━━ Given information

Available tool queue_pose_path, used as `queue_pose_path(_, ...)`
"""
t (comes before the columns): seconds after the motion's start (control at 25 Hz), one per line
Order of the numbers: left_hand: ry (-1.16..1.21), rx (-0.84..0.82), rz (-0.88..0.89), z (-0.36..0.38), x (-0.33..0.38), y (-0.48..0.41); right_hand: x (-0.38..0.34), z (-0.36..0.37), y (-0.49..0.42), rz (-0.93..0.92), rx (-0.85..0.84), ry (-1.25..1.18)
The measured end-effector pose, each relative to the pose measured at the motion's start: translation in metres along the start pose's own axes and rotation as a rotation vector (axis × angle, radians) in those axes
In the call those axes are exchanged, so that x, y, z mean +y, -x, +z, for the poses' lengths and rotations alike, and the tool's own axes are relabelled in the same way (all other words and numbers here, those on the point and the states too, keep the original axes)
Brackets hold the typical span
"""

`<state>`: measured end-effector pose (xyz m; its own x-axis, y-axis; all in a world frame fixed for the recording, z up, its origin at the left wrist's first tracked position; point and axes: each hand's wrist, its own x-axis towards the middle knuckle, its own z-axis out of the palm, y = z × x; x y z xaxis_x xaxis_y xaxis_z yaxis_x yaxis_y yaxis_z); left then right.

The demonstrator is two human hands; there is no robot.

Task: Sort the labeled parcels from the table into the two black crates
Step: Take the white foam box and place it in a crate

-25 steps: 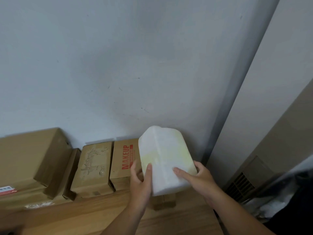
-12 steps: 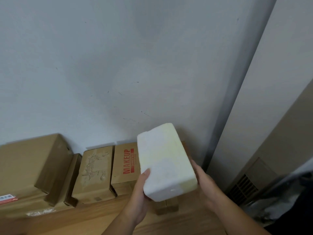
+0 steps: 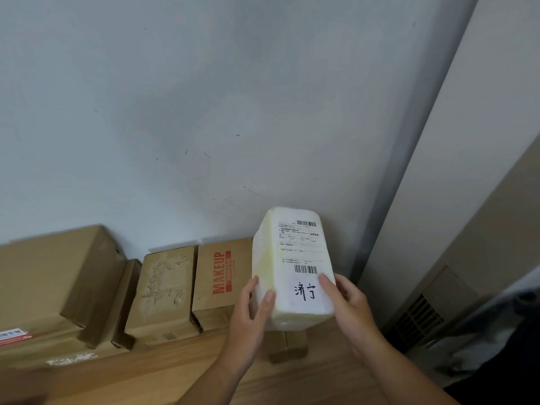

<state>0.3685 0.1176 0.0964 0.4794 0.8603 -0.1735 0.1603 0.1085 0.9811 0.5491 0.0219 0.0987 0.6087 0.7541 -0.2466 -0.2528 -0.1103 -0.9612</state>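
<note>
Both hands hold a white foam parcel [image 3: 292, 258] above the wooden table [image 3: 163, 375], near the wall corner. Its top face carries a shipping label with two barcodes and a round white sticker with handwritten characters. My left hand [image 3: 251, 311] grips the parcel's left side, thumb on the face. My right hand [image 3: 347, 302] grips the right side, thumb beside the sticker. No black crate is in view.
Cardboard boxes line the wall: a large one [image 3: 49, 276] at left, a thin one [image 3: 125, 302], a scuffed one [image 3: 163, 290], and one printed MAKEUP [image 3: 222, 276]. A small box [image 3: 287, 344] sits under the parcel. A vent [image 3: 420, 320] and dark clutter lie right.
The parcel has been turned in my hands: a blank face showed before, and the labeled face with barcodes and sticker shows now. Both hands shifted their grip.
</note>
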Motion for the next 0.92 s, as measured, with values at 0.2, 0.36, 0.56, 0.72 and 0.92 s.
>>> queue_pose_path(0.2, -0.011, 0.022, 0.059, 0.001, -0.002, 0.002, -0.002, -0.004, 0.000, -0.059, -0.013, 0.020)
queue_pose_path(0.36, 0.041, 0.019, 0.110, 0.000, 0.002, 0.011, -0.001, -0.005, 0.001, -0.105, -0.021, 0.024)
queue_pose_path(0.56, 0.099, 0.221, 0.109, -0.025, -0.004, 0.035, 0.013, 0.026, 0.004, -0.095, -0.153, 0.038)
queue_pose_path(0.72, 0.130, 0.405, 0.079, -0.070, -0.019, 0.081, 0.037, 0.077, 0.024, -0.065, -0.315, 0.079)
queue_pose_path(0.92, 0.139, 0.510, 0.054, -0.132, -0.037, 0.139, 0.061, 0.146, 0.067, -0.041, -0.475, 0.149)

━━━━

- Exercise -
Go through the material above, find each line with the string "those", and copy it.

- Answer box -
The measured end-effector pose, each relative to the pose measured at the motion's start: translation in metres along the start pose's own axes and rotation as a rotation vector (axis × angle, radians) in those axes
In the call those axes are exchanged, so that x, y, z mean +y, -x, +z, for the poses' lengths and rotations alike, and the tool's own axes are relabelled in the same way (all other words and numbers here, those on the point and the states too, keep the original axes)

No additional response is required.